In questo contesto il professor Gian Mario Anselmi, Direttore del Dipartimento di Filologia Classica e Italianistica, è intervenuto in veste istituzionale per porgere i saluti del Dipartimento. Nel suo intervento ha rispolverato l’idea di istituire (non università, luogo che Anselmi ha definito “neutro e asfittico”, ma altrove) una Casa della Letteratura, un progetto che era stata presentato dal compianto Stefano Tassinari durante la Giunta Cofferati.
Come hanno sottolineato gli ospiti presenti al convegno a cui Anselmi si è rivolto, nel corso degli anni questa proposta è sempre naufragata a causa dell’incapacità di dialogo di chi di volta in volta ha ricoperto il ruolo dell’interlocutore istituzionale.

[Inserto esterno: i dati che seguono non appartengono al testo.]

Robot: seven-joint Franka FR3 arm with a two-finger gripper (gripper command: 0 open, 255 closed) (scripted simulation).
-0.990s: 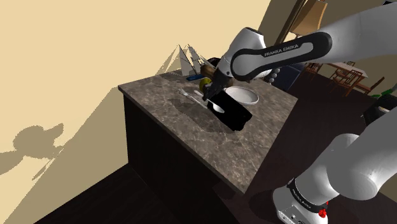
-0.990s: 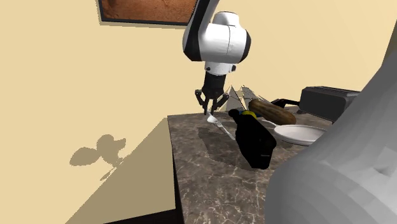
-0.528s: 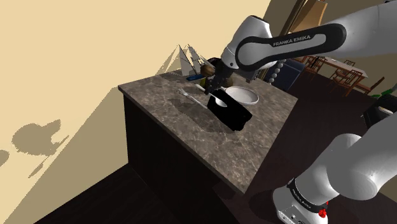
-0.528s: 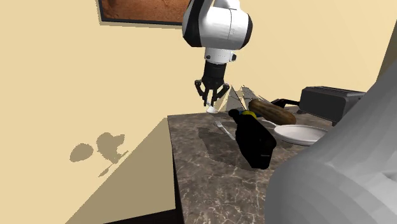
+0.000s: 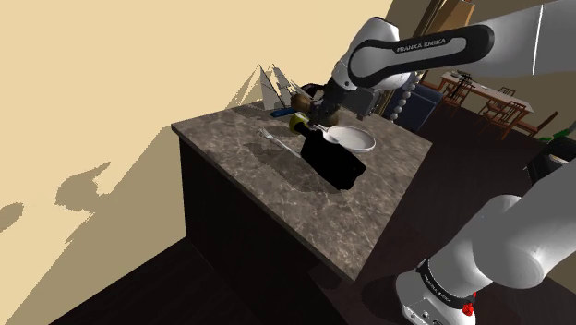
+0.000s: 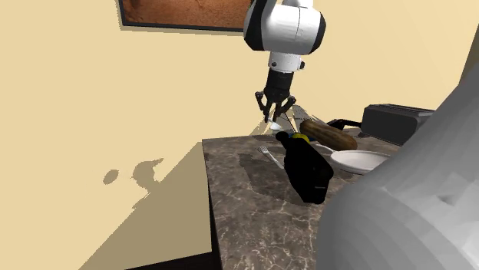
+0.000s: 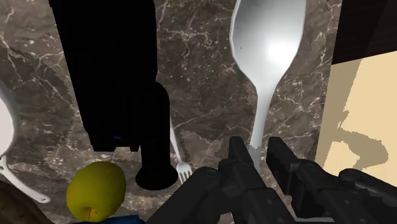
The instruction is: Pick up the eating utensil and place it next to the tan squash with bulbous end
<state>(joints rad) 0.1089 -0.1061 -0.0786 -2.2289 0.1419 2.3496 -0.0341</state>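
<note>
1. Wrist view: the gripper (image 7: pixel 256 151) has its two black fingers (image 7: pixel 236 159) closed nearly together on the thin handle of a white spoon (image 7: pixel 267 44). The spoon's bowl points away from the hand. It hangs above the dark marbled counter (image 7: pixel 203 83), close to the counter's side edge, beyond which a tan surface shows. Under the hand, a small fork (image 7: pixel 180 156) lies on the stone just beside the neck of a black bottle (image 7: pixel 114 76) that lies on its side. A yellow fruit (image 7: pixel 95 191) sits next to the bottle's mouth. A white plate (image 7: pixel 3 124) has its rim showing on the bottle's far side from the spoon.

2. Shoulder view: the arm reaches over the counter's far end. The gripper is raised clear of the top, above the bottle's neck and the near rim of the plate. The fork lies flat nearer the wall-side edge. A model sailing ship (image 5: pixel 273 83) stands at the far corner.

3. Second exterior view: the gripper points straight down with the spoon pinched in it, off the surface, near the far wall-side corner. The brown oblong squash (image 6: pixel 328 135) lies behind the bottle towards the far edge, apart from the spoon. A dark toaster (image 6: pixel 399 123) stands beyond the plate.
</note>
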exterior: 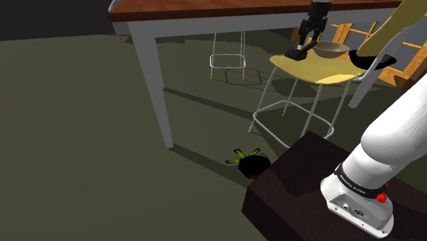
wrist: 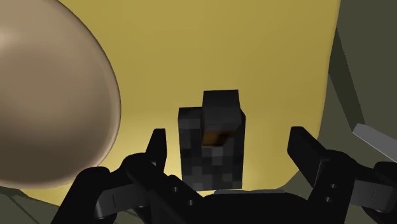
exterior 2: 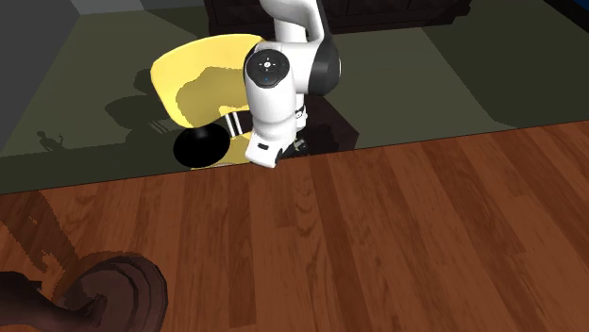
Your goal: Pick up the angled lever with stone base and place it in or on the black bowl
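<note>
Hand: open, its two black fingers standing apart on either side of the lever and touching neither face of it.
Lever: a dark, speckled stone block with a darker arm rising from it (an orange glint shows where the two meet). It stands on the yellow chair seat, not on any tabletop, between the fingers and just beside the bowl.
Bowl: tan in the wrist and shoulder views, black as seen in the second exterior view. It sits on the same seat.
Step in hand: the approach to the grasp, I judge, since the block rests on the seat and nothing is lifted yet.
Next move calls for: a little more descent so the pads reach the block's sides, then a square closing on the base and not on the arm. After that comes a lift high enough to clear the bowl's rim before the short carry across.
</note>
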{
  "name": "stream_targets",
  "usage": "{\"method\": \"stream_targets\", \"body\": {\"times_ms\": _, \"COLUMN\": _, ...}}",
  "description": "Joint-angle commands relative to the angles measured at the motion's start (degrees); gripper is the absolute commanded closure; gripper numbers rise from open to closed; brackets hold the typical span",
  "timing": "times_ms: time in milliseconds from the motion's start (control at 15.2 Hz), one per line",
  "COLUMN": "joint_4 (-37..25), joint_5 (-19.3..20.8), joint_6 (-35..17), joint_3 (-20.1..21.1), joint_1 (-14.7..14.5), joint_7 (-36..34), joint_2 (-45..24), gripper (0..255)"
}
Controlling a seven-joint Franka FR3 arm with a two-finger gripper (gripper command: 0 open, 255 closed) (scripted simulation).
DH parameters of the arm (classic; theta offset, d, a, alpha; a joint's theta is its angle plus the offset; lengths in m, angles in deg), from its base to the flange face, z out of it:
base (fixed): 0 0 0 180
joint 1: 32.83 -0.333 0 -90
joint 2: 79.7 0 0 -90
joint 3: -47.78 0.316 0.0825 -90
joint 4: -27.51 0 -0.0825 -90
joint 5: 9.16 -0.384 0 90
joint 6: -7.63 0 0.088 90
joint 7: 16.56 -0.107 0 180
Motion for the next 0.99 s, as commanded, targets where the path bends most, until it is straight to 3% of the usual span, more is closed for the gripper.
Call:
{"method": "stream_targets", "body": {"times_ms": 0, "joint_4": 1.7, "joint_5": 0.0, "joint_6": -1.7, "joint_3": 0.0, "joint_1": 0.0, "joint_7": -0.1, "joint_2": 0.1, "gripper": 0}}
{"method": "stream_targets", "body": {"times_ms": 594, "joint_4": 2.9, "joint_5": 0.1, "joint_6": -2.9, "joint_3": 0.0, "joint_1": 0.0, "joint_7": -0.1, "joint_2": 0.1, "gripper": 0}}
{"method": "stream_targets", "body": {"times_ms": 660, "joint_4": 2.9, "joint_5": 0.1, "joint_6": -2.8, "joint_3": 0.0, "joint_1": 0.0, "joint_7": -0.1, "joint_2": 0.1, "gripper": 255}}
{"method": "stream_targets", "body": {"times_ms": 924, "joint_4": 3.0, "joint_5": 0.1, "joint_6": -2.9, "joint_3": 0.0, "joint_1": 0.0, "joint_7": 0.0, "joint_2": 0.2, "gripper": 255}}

E’ comunque un dato anomalo che, dopo i recenti avvenimenti, le istituzioni si preoccupino di dare alla città uno spazio di incontro: uno spazio in cui, come ha detto Wu Ming 4, “si può parlare di politica, letteratura, musica. Ho frequentato un posto del genere per qualche tempo, ma un giorno davanti ci ho trovato un muro davanti“.
Non ci sono ancora dati per stabilire se è la fase dei muri e della polizia dentro gli stabili dell’università è terminata, i segnali fanno supporre il contrario. Ma questa chiusura da parte delle istituzioni sta generando alcune risposte.

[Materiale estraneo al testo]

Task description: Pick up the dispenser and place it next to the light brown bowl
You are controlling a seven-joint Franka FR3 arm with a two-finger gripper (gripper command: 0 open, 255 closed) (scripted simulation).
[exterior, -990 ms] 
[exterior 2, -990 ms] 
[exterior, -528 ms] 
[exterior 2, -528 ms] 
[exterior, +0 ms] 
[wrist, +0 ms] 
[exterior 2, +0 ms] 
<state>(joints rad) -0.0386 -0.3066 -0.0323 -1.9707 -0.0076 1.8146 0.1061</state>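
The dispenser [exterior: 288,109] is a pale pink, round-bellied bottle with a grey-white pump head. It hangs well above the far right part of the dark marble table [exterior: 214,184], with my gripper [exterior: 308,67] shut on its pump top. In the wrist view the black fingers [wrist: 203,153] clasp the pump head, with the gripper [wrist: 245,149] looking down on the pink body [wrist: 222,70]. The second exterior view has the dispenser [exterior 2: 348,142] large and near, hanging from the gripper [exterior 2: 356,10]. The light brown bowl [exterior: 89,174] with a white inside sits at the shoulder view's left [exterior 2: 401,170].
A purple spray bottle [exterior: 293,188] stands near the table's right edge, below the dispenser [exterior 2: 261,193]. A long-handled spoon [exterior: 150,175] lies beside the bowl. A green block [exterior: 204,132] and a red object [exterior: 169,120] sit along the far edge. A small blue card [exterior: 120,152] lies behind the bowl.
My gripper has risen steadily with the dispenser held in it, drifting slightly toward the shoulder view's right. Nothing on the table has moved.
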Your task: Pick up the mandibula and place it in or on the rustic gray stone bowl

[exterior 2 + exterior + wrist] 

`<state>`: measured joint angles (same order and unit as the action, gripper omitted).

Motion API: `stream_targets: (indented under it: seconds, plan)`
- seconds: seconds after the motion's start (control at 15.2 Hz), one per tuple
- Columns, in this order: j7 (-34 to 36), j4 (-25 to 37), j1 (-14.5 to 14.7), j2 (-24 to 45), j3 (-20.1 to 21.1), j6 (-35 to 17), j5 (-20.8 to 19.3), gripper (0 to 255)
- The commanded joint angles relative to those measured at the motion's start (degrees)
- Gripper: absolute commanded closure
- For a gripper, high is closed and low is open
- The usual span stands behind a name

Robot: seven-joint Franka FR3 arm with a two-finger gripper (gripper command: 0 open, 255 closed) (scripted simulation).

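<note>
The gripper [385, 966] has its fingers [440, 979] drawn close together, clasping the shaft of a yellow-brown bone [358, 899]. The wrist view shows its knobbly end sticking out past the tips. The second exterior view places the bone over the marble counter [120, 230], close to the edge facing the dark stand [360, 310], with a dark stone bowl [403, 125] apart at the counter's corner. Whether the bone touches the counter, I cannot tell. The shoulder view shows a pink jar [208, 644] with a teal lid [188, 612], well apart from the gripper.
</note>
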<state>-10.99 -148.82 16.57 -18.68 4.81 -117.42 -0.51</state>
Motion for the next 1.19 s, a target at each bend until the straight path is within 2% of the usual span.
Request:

Mercoledì scorso si è messa in campo una di queste resistenze, una piccola battaglia sui saperi, sul senso di un racconto di cinquanta pagine.
Il risultato della giornata è stato incredibile: incredibile che nell’epoca dell’accorpamento dei corsi imposto dalla Gelmini, nell’epoca dell’aumento dell’entropia nell’accademia italiana, nell’epoca in cui il sapere viene monetizzato e trattato come merce di scambio, tanta gente (non solo universitari, dato che l’accademia dovrebbe registrare positivamente) abbia trovato il tempo per assistere ad un incontro di quasi cinque ore.
Il Convegno si è chiuso dopo quasi cinque ore con un intervento della professoressa Donata Meneghelli che, ripercorrendo gli interventi del pomeriggio, ha posto l’accento su quanti elementi fossero rimasti fuori dal dibattito, segno che di eventi simili l’università e la città hanno estremamente bisogno.
“Il labirinto dei no” ha creato un’occasione di confronto in una città in cui il dialogo viene spesso a mancare e ha reso possibile che un dibattito apprezzato sia da chi era interessato ad un incontro di tema letterario, che da chi ha voleva manifestare il suo “preferire di no” rispetto alla situazione politica attuale.
Una connessione, quella tra letteratura e politica, tra cultura e politica, che bisognerebbe coltivare con cura e che deve trovare spazio, per evitare sempre più che esistano luoghi asfittici e neutri.